▶ EXERCISE DIRECTIONS
Only an exact repetition of the entries will do.

SUPPLIED DATA below:

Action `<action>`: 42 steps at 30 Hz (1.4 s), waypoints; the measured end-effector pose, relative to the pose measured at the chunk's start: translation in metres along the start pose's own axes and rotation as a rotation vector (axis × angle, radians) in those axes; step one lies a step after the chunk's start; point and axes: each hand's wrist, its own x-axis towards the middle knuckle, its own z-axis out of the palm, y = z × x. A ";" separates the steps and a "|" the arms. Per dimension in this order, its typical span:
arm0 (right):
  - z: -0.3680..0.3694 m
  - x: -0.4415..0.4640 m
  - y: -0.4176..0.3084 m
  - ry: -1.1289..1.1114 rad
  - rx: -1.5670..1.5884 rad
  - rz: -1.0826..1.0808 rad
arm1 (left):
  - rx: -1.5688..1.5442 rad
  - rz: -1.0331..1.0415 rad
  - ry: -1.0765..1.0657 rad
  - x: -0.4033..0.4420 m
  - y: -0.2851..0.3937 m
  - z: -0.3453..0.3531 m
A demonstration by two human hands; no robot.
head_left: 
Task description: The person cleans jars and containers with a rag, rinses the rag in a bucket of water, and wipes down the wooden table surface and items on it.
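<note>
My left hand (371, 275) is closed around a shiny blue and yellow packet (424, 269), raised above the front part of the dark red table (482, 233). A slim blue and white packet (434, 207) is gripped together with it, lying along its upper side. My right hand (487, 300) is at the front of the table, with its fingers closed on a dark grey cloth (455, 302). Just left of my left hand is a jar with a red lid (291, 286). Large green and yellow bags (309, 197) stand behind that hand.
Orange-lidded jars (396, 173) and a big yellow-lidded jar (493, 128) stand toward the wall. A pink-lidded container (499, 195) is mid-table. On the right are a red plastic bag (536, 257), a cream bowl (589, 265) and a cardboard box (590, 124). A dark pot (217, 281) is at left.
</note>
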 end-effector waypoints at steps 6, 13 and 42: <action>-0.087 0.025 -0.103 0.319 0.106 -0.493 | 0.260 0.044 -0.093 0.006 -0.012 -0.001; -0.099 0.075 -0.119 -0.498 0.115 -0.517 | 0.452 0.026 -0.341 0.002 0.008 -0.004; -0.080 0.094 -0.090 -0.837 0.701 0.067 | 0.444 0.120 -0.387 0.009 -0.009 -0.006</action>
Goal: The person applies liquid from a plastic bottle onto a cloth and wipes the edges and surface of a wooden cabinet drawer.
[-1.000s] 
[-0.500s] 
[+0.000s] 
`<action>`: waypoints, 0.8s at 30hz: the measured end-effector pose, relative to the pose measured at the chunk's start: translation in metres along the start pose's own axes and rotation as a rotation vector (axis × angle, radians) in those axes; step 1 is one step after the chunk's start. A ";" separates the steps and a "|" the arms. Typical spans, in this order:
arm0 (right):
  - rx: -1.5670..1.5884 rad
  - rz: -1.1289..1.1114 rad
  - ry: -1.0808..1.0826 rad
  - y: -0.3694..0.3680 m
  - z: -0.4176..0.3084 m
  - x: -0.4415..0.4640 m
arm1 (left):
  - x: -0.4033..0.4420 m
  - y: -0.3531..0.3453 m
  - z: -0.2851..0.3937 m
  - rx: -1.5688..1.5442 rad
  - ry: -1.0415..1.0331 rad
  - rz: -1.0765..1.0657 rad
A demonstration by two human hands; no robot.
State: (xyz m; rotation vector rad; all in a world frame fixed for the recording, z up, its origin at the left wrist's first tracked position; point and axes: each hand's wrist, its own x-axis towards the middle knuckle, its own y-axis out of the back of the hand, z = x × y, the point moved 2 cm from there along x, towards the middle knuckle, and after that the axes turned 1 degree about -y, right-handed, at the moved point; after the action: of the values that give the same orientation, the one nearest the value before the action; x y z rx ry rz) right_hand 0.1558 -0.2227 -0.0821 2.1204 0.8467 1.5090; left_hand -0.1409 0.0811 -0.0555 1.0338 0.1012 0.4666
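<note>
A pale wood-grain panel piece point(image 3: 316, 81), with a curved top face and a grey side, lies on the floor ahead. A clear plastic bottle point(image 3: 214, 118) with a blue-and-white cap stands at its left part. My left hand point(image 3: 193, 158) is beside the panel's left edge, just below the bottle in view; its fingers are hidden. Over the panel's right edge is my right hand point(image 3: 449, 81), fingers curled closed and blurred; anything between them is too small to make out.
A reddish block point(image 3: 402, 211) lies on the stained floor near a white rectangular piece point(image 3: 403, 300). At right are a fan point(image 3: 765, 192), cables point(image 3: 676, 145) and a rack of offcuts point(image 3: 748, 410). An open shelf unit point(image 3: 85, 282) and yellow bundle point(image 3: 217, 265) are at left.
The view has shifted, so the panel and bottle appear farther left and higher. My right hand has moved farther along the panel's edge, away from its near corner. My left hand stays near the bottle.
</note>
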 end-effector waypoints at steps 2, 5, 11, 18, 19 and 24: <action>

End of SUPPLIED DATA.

▶ PROBLEM SOLUTION
Action `<action>`: 42 steps at 30 Hz (1.4 s), waypoints; the measured end-effector pose, relative to the pose measured at the chunk's start: translation in metres along the start pose's own axes and rotation as a rotation vector (axis × angle, radians) in those axes; step one lies a step after the chunk's start; point and axes: each hand's wrist, its own x-axis towards the middle knuckle, its own z-axis out of the palm, y = z × x. A ";" separates the steps and a "|" the arms. Per dimension in this order, its typical span:
arm0 (right):
  - z: -0.3680..0.3694 m
  - x: -0.4415..0.4640 m
  - y: -0.4176..0.3084 m
  - ry: -1.1289..1.1114 rad
  - rx: -1.5670..1.5884 rad
  - rz: -1.0826..1.0808 rad
arm1 (left):
  - rx: -1.5688..1.5442 rad
  - rz: -1.0331..1.0415 rad
  - ry: -1.0765..1.0657 rad
  - x: -0.4033..0.4420 m
  - y: -0.2851..0.3937 m
  - z: -0.3453..0.3531 m
A demonstration by two human hands; no robot.
head_left: 
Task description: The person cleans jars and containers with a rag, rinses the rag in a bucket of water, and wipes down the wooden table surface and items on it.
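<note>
My left hand (371, 275) is closed around a shiny blue and yellow packet (424, 269), raised above the front part of the dark red table (482, 233). A slim blue and white packet (434, 207) is gripped together with it, lying along its upper side. My right hand (487, 300) is at the front of the table, with its fingers closed on a dark grey cloth (455, 302). Just left of my left hand is a jar with a red lid (291, 286). Large green and yellow bags (309, 197) stand behind that hand.
Orange-lidded jars (396, 173) and a big yellow-lidded jar (493, 128) stand toward the wall. A pink-lidded container (499, 195) is mid-table. On the right are a red plastic bag (536, 257), a cream bowl (589, 265) and a cardboard box (590, 124). A dark pot (217, 281) is at left.
</note>
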 end-effector waypoints at steps 6, 13 and 42: <action>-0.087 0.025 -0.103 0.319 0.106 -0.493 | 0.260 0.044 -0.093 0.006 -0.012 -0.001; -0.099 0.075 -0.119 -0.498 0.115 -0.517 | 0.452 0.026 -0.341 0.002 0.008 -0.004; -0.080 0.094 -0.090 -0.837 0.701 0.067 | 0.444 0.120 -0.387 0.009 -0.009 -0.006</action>
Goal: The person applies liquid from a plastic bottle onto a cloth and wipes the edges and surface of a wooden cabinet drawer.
[-1.000s] 
[-0.500s] 
[+0.000s] 
`<action>`: waypoints, 0.8s at 30hz: the measured end-effector pose, relative to the pose measured at the chunk's start: translation in metres along the start pose's own axes and rotation as a rotation vector (axis × angle, radians) in those axes; step 1 is one step after the chunk's start. A ";" separates the steps and a "|" the arms. Typical spans, in this order:
arm0 (right):
  - rx: -1.5670..1.5884 rad
  - rz: -1.1289..1.1114 rad
  - ry: -1.0808..1.0826 rad
  - y: -0.3694..0.3680 m
  - z: -0.4176..0.3084 m
  - x: -0.4415..0.4640 m
arm1 (left):
  - x: -0.4033..0.4420 m
  - y: -0.3531..0.3453 m
  - z: -0.2851..0.3937 m
  - rx: -1.5688..1.5442 rad
  - ry: -1.0415..1.0331 rad
  - rz: -1.0765..1.0657 rad
A demonstration by two human hands; no robot.
State: (xyz m; rotation vector rad; all in a world frame fixed for the recording, z up, its origin at the left wrist's first tracked position; point and axes: each hand's wrist, its own x-axis towards the middle knuckle, its own y-axis out of the back of the hand, z = x × y, the point moved 2 cm from there along x, towards the middle knuckle, and after that the axes turned 1 degree about -y, right-handed, at the moved point; after the action: of the values that give the same orientation, the one nearest the value before the action; x y z rx ry rz) right_hand 0.1558 -0.2227 -0.0821 2.1204 0.8467 1.5090; left_hand -0.1409 0.0811 -0.0555 1.0338 0.1012 0.4666
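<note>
A pale wood-grain panel piece point(image 3: 316, 81), with a curved top face and a grey side, lies on the floor ahead. A clear plastic bottle point(image 3: 214, 118) with a blue-and-white cap stands at its left part. My left hand point(image 3: 193, 158) is beside the panel's left edge, just below the bottle in view; its fingers are hidden. Over the panel's right edge is my right hand point(image 3: 449, 81), fingers curled closed and blurred; anything between them is too small to make out.
A reddish block point(image 3: 402, 211) lies on the stained floor near a white rectangular piece point(image 3: 403, 300). At right are a fan point(image 3: 765, 192), cables point(image 3: 676, 145) and a rack of offcuts point(image 3: 748, 410). An open shelf unit point(image 3: 85, 282) and yellow bundle point(image 3: 217, 265) are at left.
The view has shifted, so the panel and bottle appear farther left and higher. My right hand has moved farther along the panel's edge, away from its near corner. My left hand stays near the bottle.
</note>
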 end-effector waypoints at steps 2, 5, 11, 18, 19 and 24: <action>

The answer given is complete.